▸ YOUR ASSIGNMENT: Among the records below, find the lines that contain "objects" and copy each of them.

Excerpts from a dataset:
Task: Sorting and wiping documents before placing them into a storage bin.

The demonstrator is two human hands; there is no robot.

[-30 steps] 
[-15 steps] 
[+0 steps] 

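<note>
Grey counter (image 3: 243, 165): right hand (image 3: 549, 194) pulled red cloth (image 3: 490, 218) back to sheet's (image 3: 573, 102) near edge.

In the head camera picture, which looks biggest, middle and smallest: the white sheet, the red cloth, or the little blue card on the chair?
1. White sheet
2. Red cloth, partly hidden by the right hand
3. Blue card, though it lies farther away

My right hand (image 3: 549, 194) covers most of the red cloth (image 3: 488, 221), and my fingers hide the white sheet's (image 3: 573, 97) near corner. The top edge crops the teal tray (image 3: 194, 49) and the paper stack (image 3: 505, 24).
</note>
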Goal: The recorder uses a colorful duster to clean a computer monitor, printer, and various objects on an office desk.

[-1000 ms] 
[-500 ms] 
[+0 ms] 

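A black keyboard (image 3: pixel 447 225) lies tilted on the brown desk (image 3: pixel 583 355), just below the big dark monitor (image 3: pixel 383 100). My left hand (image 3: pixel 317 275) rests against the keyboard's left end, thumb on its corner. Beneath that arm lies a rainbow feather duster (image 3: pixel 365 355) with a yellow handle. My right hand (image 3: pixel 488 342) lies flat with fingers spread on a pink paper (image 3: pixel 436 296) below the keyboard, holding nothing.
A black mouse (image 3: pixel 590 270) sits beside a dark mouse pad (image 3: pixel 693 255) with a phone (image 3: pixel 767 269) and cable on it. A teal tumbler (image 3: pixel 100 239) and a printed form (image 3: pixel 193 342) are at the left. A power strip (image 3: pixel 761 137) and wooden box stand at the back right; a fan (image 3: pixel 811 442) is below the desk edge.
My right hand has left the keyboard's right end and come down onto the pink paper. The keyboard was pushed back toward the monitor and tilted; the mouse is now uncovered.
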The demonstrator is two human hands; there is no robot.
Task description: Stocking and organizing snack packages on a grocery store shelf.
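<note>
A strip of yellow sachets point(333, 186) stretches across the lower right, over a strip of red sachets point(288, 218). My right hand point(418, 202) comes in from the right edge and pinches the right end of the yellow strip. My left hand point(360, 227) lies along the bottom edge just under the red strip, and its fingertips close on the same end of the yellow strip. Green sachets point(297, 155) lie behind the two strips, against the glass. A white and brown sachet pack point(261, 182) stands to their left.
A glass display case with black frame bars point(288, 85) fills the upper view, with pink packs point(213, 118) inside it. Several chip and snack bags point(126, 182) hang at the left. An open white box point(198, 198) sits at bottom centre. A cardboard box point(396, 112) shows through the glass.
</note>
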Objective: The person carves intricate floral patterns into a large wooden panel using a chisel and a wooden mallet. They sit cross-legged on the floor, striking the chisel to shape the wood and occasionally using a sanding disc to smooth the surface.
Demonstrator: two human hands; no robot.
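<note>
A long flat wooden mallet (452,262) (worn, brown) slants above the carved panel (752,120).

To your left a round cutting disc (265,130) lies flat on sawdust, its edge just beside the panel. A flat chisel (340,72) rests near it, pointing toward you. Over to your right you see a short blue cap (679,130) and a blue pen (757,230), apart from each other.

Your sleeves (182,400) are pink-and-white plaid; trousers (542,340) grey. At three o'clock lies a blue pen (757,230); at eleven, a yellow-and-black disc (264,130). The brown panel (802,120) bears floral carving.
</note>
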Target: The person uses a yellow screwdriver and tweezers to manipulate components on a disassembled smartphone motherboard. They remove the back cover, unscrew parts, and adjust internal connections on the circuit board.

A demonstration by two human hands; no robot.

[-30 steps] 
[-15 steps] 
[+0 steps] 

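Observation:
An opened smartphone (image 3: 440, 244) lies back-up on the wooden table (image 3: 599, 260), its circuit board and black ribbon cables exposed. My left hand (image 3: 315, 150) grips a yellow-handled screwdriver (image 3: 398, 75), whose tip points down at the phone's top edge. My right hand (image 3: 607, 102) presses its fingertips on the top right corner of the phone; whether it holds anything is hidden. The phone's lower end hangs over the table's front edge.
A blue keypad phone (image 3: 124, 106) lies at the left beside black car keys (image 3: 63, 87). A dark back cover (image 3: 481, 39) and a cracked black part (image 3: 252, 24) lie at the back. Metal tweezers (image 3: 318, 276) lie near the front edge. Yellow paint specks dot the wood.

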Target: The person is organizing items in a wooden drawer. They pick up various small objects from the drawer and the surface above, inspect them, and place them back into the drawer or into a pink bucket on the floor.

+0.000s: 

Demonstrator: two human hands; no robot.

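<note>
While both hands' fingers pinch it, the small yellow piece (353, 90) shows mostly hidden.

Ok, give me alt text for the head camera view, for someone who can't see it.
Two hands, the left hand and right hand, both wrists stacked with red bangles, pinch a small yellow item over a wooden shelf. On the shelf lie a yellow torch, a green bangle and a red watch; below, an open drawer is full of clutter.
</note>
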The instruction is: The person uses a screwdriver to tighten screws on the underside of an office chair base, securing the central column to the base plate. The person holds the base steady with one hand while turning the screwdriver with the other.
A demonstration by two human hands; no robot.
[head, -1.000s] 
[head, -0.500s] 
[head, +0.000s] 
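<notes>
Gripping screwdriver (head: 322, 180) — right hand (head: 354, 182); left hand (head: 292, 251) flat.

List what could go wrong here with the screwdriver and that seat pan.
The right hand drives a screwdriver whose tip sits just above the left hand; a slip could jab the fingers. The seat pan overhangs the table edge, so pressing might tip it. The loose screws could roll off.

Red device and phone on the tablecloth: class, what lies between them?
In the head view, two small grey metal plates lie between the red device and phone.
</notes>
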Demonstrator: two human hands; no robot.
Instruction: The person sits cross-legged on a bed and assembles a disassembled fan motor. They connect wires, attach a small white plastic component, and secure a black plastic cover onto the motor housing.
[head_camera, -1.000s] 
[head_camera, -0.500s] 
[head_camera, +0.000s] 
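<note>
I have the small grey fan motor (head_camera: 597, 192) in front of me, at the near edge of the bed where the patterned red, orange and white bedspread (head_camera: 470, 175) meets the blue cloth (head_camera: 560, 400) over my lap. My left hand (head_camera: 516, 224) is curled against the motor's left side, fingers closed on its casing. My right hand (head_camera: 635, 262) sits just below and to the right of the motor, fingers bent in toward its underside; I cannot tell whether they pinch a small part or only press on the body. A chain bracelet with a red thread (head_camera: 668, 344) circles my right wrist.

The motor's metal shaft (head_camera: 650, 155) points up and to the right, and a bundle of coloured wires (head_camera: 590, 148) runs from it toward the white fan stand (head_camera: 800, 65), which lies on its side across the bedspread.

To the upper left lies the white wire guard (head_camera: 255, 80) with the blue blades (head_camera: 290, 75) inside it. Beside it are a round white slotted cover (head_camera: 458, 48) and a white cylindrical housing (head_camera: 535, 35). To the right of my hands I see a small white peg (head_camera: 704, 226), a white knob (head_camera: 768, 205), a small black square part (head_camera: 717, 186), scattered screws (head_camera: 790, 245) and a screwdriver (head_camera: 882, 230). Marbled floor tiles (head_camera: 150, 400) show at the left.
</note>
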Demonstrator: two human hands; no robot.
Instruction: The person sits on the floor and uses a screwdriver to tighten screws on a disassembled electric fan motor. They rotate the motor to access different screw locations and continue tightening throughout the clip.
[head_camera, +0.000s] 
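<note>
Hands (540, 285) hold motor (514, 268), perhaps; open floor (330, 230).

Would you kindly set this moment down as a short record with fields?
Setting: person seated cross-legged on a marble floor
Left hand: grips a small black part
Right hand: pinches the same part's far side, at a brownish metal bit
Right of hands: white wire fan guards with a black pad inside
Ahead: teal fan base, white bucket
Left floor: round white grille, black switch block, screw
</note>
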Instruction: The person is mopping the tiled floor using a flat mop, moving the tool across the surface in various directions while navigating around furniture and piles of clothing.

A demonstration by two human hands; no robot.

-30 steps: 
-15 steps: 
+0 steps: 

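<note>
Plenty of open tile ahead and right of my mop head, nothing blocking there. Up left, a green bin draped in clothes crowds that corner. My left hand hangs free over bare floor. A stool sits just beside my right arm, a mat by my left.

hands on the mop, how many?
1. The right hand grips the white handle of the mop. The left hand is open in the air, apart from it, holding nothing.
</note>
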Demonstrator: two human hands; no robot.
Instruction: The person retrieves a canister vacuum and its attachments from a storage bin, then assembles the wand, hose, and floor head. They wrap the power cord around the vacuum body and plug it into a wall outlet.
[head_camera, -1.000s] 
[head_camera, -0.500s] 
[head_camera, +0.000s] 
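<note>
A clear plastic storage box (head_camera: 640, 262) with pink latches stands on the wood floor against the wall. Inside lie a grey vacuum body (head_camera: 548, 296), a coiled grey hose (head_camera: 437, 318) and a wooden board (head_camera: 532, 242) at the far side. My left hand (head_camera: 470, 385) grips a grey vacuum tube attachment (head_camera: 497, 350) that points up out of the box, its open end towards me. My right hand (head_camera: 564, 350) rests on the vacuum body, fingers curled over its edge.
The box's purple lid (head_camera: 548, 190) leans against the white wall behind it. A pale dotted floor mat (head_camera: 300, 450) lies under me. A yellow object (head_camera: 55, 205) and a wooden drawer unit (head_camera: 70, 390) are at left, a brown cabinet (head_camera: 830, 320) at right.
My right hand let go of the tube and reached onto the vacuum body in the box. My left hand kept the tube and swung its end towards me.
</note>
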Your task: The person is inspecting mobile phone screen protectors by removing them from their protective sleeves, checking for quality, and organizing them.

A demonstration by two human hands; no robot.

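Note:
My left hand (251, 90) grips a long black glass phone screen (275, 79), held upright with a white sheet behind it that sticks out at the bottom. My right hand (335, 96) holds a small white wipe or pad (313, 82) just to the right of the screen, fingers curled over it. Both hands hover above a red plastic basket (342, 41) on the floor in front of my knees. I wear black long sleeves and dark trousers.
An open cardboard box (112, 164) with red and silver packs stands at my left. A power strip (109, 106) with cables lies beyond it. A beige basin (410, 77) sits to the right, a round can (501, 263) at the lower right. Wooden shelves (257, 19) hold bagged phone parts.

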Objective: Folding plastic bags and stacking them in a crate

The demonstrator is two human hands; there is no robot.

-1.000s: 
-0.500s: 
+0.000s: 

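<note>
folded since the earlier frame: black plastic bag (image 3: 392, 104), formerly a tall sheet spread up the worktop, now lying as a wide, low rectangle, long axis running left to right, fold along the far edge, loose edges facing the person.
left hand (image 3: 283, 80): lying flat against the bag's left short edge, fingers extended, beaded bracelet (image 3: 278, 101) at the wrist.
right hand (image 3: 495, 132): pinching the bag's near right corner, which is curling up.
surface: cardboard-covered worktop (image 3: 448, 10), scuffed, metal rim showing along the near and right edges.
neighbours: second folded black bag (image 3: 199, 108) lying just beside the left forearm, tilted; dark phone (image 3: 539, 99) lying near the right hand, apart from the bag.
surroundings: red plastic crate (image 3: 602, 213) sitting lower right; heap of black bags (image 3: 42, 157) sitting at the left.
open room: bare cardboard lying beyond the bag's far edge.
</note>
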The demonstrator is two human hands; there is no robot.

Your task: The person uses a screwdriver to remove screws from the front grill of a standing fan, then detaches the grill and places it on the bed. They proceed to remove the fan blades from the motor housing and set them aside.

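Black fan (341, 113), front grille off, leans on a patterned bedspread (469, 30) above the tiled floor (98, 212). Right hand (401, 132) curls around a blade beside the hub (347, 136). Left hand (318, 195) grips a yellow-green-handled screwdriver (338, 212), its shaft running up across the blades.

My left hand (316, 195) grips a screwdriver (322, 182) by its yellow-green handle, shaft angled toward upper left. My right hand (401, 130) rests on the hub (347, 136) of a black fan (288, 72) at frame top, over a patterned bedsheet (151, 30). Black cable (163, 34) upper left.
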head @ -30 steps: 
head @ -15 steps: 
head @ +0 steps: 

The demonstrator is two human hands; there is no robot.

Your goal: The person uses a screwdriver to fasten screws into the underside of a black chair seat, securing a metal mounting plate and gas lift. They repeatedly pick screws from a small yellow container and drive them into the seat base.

▸ TASK SOLUTION:
Goal: The recorder uses a colorful duster to clean a computer monitor, printer, and various objects on an office desk.
Target: The person is organizing items in a wooden drawer. They pick up various small objects from the drawer and the surface above, inspect them, and place them back into the drawer or into a pink bucket on the floor.

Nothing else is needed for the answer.